What the task asks: In the material below, the required lines run from the one containing "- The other" through the one containing "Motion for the". Copy those lines exactly, ends included, and nothing else.
▼▼▼
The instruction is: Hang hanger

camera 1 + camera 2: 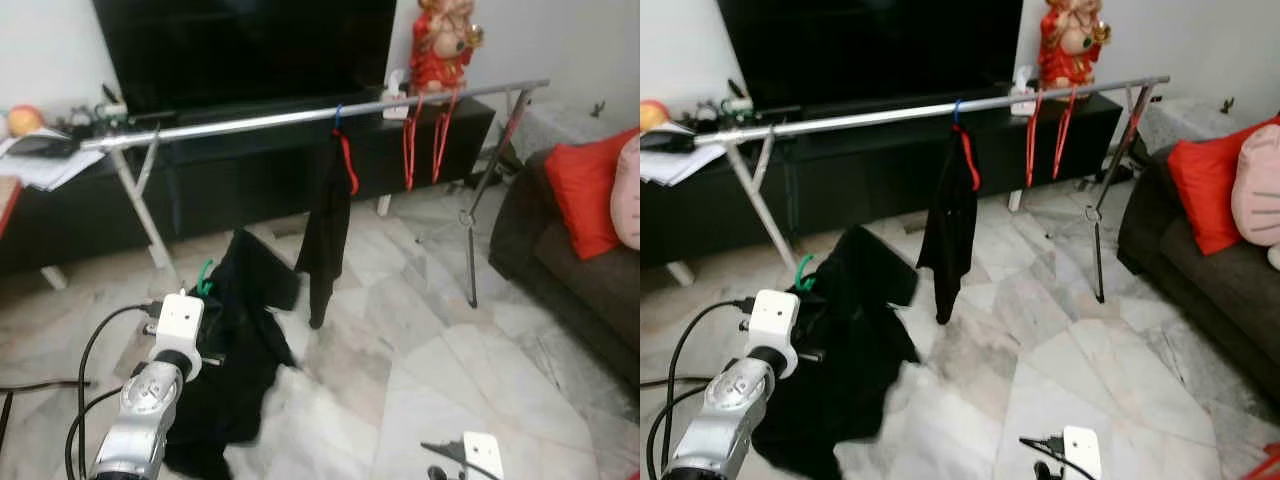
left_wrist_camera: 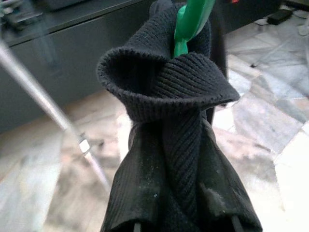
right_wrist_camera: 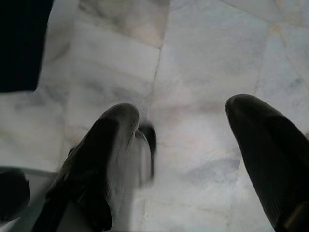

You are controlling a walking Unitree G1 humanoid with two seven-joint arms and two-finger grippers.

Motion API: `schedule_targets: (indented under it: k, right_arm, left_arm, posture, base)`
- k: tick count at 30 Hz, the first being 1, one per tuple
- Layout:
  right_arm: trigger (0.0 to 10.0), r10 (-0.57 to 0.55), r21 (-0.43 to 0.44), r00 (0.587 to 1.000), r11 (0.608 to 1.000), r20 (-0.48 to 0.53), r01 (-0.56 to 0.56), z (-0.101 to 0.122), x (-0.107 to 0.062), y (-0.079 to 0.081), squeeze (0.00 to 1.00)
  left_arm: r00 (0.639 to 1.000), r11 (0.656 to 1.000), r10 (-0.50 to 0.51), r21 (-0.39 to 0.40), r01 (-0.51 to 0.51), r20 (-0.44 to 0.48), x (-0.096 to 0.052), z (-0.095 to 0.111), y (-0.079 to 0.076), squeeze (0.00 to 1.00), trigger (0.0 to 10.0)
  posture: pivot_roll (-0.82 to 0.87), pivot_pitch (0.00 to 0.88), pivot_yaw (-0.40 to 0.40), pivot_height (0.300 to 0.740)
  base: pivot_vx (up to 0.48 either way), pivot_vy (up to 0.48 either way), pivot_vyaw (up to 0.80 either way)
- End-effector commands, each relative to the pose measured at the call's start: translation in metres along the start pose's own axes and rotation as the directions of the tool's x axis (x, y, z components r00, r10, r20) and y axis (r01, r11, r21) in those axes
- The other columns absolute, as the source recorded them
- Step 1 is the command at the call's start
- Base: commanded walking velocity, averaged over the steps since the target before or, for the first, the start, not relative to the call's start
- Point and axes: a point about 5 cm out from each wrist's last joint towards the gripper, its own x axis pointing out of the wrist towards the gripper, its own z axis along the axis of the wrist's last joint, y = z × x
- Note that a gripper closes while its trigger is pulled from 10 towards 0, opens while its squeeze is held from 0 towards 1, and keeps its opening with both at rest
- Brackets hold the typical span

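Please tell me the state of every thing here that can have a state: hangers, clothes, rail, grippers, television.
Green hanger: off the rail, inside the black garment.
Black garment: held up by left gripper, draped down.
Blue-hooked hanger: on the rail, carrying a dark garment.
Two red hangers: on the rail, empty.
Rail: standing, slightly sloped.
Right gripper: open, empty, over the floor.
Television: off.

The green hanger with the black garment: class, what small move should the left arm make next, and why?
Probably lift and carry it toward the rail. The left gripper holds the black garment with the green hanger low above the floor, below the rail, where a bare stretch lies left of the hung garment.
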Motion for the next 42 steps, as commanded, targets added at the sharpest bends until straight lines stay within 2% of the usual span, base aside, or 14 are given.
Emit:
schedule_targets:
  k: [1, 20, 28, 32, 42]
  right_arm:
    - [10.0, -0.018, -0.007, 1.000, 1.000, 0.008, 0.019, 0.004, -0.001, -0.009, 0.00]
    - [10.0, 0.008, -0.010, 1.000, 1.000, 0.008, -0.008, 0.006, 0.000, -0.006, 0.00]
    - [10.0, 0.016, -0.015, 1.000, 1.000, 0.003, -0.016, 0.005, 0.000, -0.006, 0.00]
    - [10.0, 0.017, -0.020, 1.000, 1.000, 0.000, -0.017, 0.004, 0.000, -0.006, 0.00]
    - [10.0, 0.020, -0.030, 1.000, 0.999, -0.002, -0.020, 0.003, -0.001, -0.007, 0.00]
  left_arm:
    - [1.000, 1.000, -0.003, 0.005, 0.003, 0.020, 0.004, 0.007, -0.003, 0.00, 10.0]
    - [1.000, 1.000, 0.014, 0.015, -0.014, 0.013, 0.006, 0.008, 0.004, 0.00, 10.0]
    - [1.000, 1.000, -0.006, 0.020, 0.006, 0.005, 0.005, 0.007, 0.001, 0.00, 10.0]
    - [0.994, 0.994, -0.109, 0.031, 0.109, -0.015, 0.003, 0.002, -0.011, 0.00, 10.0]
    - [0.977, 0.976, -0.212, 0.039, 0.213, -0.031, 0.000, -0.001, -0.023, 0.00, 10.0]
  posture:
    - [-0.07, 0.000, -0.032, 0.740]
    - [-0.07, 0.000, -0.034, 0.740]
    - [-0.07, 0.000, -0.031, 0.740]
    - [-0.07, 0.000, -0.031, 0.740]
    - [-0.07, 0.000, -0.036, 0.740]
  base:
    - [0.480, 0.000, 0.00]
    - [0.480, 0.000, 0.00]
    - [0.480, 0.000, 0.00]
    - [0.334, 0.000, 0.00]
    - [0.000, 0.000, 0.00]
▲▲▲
Output below:
- The other columns absolute, as the source recorded them
- Step 1 is the command at the call's start
- Base: commanded walking velocity, averaged over the steps since the target before or, for the first, the start, not relative to the call's start
- Point and axes: a point about 5 cm out from each wrist's last joint towards the gripper, its own x axis pointing out of the wrist towards the gripper, its own z axis along the axis of the wrist's last joint, y = z × x
- Note that a gripper closes while its trigger is pulled from 10 towards 0, opens while its squeeze is held from 0 towards 1, and keeps its opening with both at rest
- Brackets hold the typical span

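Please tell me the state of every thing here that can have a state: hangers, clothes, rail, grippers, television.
Green hanger: off the rail, inside the black garment.
Black garment: held up by left gripper, draped down.
Blue-hooked hanger: on the rail, carrying a dark garment.
Two red hangers: on the rail, empty.
Rail: standing, slightly sloped.
Right gripper: open, empty, over the floor.
Television: off.

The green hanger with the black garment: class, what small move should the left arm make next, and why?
Probably lift and carry it toward the rail. The left gripper holds the black garment with the green hanger low above the floor, below the rail, where a bare stretch lies left of the hung garment.
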Motion for the next 42 steps, as commanded, targets added at the sharpest bends until straight lines stay within 2% of the usual span, base aside, or 14 are given.

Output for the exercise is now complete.